• _Work required_
From the listing below, set down exactly the lines between the one holding "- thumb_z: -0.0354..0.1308" and the one holding "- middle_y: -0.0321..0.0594", inclusive. No other line is wanted.
::::
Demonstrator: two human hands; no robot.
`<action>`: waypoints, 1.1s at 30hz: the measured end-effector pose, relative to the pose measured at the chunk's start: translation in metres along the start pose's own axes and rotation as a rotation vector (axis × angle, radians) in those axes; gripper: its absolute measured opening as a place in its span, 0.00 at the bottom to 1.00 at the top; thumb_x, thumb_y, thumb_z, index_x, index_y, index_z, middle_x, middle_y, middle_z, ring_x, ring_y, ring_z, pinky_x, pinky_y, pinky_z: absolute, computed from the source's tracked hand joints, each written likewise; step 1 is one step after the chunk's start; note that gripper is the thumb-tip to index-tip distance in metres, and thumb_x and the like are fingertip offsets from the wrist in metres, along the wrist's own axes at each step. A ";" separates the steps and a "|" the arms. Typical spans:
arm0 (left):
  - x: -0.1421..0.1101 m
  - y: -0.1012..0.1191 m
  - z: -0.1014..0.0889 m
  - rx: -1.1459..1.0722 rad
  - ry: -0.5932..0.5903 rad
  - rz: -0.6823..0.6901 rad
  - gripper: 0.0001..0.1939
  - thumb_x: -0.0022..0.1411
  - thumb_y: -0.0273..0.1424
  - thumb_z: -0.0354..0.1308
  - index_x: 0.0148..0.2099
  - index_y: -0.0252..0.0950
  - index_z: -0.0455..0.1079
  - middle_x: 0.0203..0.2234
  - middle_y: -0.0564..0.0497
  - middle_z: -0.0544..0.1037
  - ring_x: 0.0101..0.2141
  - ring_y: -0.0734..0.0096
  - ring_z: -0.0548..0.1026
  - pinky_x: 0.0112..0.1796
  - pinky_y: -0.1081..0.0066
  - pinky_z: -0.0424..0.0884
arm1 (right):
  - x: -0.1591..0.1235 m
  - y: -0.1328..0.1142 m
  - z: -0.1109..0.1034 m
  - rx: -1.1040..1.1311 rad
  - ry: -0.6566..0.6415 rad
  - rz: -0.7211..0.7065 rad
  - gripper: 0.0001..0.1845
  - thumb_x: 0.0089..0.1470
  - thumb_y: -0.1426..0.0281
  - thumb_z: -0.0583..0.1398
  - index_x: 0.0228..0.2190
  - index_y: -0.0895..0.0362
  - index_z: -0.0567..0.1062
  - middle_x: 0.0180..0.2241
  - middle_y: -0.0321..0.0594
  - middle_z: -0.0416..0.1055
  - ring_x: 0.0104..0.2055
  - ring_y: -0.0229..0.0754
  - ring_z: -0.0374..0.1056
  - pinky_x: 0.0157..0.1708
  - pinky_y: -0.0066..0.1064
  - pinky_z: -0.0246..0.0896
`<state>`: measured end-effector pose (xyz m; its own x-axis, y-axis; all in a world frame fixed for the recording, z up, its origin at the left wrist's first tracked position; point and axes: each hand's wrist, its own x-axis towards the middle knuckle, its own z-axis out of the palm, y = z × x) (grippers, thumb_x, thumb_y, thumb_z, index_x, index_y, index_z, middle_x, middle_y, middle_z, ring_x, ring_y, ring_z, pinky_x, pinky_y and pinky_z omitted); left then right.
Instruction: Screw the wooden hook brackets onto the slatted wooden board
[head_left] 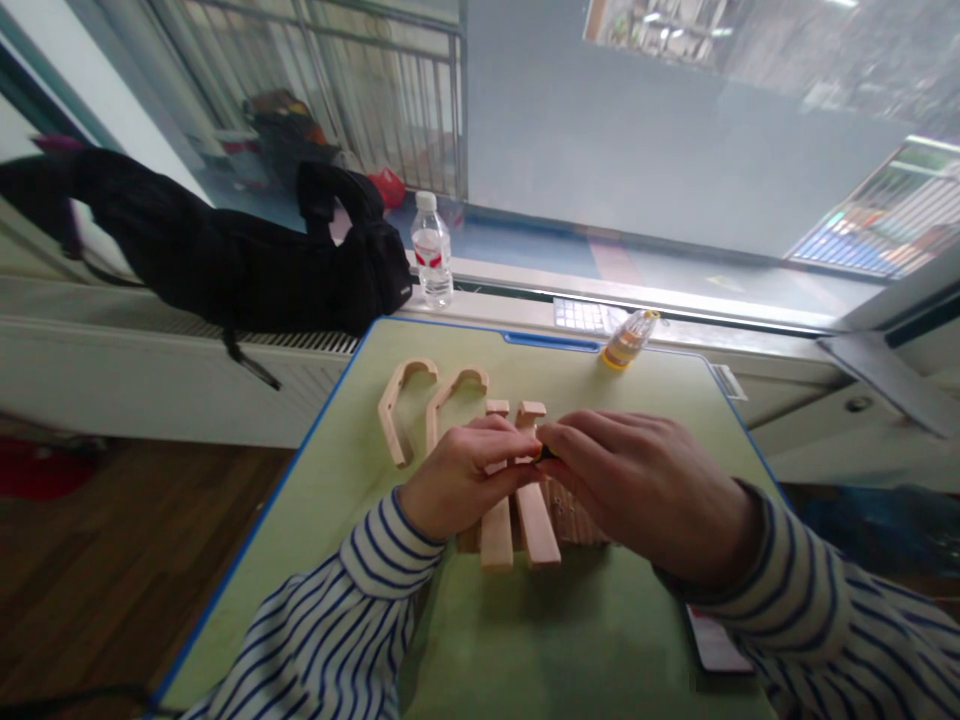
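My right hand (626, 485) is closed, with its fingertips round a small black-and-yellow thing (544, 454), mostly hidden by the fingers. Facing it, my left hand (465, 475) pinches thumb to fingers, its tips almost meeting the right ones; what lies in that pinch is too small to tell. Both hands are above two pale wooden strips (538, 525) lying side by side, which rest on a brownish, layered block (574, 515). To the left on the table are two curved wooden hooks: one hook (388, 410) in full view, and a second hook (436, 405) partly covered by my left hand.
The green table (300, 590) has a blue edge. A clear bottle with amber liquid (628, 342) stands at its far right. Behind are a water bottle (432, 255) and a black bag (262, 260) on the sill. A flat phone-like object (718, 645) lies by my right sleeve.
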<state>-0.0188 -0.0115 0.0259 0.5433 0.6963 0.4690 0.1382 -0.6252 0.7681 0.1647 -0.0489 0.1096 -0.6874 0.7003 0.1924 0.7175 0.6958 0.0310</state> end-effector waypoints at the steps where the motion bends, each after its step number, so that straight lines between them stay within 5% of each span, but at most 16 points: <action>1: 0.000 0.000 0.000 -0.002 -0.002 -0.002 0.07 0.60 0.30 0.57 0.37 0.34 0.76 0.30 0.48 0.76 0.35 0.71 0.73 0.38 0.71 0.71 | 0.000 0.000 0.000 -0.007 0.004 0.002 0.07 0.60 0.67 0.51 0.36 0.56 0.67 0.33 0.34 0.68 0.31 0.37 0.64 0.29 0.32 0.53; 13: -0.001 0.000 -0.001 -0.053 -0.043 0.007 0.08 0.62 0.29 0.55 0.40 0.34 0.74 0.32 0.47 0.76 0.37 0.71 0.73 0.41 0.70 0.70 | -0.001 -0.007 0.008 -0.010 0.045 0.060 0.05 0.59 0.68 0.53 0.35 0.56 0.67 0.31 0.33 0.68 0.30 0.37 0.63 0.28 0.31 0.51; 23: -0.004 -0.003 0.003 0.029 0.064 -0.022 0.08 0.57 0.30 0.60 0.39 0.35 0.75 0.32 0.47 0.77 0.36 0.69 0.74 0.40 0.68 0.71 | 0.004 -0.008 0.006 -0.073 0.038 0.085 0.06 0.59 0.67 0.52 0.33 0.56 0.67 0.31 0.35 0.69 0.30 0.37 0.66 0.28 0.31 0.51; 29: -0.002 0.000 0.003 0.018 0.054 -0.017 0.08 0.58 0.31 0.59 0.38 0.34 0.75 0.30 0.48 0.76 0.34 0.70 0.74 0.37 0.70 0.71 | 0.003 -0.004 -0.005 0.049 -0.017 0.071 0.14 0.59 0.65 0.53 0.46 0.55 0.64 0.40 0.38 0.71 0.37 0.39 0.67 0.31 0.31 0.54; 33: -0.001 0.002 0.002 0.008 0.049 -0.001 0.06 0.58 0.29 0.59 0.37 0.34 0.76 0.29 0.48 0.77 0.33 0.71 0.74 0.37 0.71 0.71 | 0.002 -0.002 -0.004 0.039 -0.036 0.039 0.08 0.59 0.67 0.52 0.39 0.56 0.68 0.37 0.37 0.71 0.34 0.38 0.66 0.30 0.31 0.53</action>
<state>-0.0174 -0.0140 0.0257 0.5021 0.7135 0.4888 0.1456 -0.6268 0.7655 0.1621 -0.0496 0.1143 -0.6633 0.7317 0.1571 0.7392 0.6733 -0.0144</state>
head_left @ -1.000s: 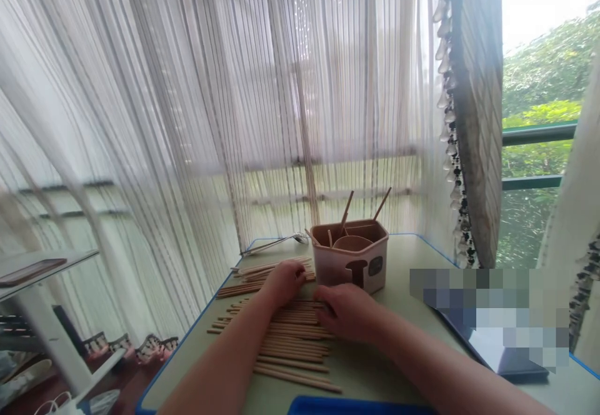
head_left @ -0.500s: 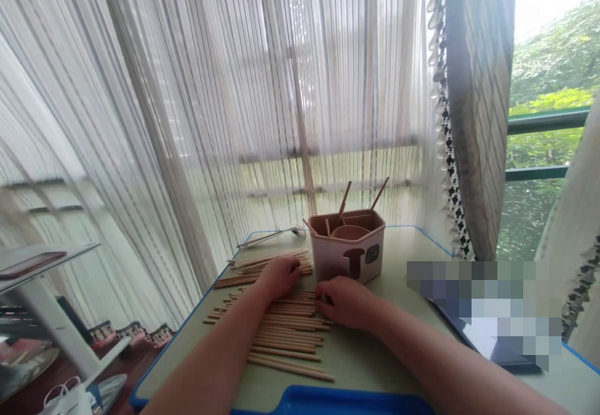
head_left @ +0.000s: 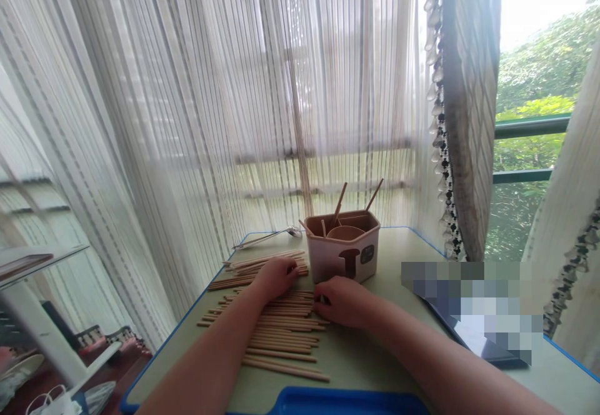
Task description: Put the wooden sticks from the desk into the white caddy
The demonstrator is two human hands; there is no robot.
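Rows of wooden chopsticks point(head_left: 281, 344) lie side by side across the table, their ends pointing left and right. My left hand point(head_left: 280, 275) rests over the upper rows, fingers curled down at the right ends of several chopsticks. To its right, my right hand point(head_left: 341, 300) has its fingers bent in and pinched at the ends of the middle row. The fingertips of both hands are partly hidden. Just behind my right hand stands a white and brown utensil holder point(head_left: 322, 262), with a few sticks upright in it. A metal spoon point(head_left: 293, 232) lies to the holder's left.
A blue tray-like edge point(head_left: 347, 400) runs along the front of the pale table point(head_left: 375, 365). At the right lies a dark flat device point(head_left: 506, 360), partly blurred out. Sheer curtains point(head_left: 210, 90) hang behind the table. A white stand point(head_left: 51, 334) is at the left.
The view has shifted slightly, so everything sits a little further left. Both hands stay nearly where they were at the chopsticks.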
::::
• _Result below_
  - thumb_z: -0.0354..0.1308
  - index_x: 0.0148..0.2099
  - index_y: -0.0252..0.0950
  - index_z: -0.0455..0.1079
  - middle_x: 0.0203..0.2234
  - middle_y: -0.0564..0.0497
  - middle_z: -0.0544..0.1037
  - ring_x: 0.0101..0.2141
  - ring_y: -0.0734..0.0096
  - ring_z: -0.0548..0.1026
  - pinky_x: 0.0112..0.1796
  - pinky_y: -0.1081..0.0066
  - pinky_z: -0.0424..0.0884
arm1 (right):
  - x: -0.1591..0.1235 m
  - y: -0.1328..0.1142 m
  - z: -0.1109..0.1034 m
  - rx: -1.1040..1.1311 rad
  - ry: -0.6566..0.6415 rad
  - rz: -0.7211..0.7065 rad
  - gripper: 0.0001..0.1845
  - thumb_x: 0.0089..0.1470
  - thumb_y: -0.1426..0.0281
  - thumb_z: -0.0583..0.1398
  - index_x: 0.0228..0.2190
  - index_y: -0.0895..0.0362
  - index_z: -0.0567..0.1062
  - middle_x: 0.0180..0.2241
  - middle_y: -0.0321..0.0594

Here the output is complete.